« Je vous mets en prison, mais un jour vous me remercierez »

« Est-ce que ça rend un lapin plus intelligent de le mettre en cage » glisse Jean*, 19 ans, en guise de propos introductif avant de m’accompagner chez lui, à la rencontre de son colocataire. Denis*, 26 ans, a passé près de 4 années au centre pénitencier de Vivone, dans la Vienne.  Arrivée devant l’appart des 2 colocataires, Denis était sorti faire les courses. Nous l’avons attendu. Pendant ce temps, Jean entame la conversation et revient sur l’enfance de Denis. Abandonné par ses parents, il s’est retrouvé dans une famille d’accueil, plus ou moins malmené, il fugue à 16 ans.

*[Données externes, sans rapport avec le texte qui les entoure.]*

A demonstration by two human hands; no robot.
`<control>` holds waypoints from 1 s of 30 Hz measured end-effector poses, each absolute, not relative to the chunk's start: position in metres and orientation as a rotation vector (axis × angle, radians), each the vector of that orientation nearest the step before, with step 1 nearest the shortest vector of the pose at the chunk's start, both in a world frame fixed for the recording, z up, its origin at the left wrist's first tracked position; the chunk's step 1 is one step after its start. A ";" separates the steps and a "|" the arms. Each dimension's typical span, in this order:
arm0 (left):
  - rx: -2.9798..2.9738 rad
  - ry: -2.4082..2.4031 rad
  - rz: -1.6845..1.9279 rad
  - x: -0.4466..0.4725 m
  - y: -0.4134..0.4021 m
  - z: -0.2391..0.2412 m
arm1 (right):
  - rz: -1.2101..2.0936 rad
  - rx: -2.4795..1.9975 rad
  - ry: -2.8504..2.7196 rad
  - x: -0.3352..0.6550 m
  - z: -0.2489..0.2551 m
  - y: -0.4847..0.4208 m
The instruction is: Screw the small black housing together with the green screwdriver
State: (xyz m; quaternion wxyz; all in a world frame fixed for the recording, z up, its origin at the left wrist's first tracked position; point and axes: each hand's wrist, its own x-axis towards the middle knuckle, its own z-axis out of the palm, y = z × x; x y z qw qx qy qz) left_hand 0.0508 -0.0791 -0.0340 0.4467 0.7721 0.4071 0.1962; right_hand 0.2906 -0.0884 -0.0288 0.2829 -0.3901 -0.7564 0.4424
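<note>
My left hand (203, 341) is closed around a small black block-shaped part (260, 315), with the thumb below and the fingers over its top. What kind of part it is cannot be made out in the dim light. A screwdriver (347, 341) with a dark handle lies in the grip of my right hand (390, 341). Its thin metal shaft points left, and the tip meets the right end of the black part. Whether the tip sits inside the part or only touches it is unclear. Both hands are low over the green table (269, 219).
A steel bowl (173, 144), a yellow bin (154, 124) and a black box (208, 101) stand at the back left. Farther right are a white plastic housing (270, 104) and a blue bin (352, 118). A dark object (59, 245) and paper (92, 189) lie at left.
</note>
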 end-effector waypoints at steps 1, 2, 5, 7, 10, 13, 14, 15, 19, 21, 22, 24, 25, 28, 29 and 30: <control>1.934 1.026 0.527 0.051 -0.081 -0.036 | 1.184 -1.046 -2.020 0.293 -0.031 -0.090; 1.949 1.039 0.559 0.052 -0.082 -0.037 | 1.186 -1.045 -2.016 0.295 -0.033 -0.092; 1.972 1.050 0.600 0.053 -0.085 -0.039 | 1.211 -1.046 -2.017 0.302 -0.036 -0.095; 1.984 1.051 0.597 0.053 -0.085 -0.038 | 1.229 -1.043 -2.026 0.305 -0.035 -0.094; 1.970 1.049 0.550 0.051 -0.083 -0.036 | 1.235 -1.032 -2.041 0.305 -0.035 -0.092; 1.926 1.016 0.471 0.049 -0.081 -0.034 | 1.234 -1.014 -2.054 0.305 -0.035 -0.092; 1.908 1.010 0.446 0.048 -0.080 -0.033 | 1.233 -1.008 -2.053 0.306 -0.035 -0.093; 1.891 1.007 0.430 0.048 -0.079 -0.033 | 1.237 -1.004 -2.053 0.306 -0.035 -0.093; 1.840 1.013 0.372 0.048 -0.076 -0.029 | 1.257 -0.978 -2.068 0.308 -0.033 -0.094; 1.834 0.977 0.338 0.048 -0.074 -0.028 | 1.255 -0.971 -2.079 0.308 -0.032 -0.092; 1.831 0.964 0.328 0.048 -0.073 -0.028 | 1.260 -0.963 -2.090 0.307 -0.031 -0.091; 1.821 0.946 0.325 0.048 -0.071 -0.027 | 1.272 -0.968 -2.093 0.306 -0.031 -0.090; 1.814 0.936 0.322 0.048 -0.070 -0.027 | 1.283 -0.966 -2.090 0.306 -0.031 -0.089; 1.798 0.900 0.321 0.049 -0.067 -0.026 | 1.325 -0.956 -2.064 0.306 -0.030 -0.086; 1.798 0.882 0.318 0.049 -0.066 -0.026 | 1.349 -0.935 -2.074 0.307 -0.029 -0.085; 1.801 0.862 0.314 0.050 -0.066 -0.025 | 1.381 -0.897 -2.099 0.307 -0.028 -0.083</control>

Lui qui s’intéressait un peu au dessin, il s’est mis en tandem avec un ami tatoueur et ont fini par monter une boutique de tatouage.  Denis revient des courses les bras chargés, ouvre son appartement, passe devant une petite cuisine et nous invite au salon. L’appartement est en désordre. Les murs de la pièce sont couverts d’une tapisserie jaune soignée par rapport au reste de son mobilier. Au milieu, trône une petite table basse, une bouteille de bière est ouverte, au sol une moquette blanche devenue grise avec le temps et la poussière. Le reste de la pièce est meublé avec des banquettes grises usées, sur lesquelles se sont assis Denis et Jean.

J’opte  pour un tonneau très bancal. Denis porte une veste streetwear rouge à capuche, un jean classique et des baskets, « je suis allé en prison pour trafic de cocaïne pendant 4 ans ». Jean précise : « quand il a eu un boulot de tatoueur, l’argent a coulé à flots, pour quelqu’un qui n’en avait jamais eu, c’était énorme et il a commencé à s’intéresser à la cocaïne, il s’est drogué et a commencé à entrer dans le trafic de drogue. Il s’est fait prendre une première fois, n’a pas eu trop de soucis, mais a perdu son taf. Il a essayé de faire un gros coup avec la cocaïne, mais il était consommateur ». Un jour, sur la route, Denis a pris de grosses doses et il s’est endormi. La douane est passée, il s’est fait prendre avec sa cargaison. Lors de son procès, le juge a dit quelque chose qui l’a marqué : « Je vous mets en prison, mais un jour vous me remercierez ».

Il l’a très mal pris. Son quotidien en prison était très rythmé et monotone. « Réveil, traitement, bouffe, 1h30 de promenade le matin et l’aprèm, le reste du temps tu es tout le temps enfermé ». Il se souvient de sa première impression, « ça calme tout de suite. Dès que je suis arrivé, on nous a mis à 8 dans une cellule. La nuit elles sont bloquées, c’est là qu’il t’arrive les pires trucs si t’as pas une grande gueule ! J’arrivais pas à dormir à cause des cris des autres et personne ne venait ». Il poursuit, « la prison c’est l’école du crime, tu entres pour un vol de bonbons, tu ressors t’es un braqueur. » Sa réinsertion dans la vie active a été difficile, « ma copine m’a quitté, je n’ai pas retrouvé de travail, j’ai tout perdu, ça a gâché une grande partie de ma vie ».

Mais il reste convaincu de l’utilité des prisons « il en faut, dans certains cas ça s’avère utile ». Jean reprend, « malgré tout, c’est ce qui lui a permis, en étant en prison, de sortir du trafic de drogue ». Denis est maintenant sous méthadone, ce qui permet d’atténuer son addiction et ne plus avoir à faire aux dealers. « J’ai arrêté les grosses conneries » avoue Denis. Mais il y a encore du chemin à parcourir avant d’être totalement indépendant de la drogue.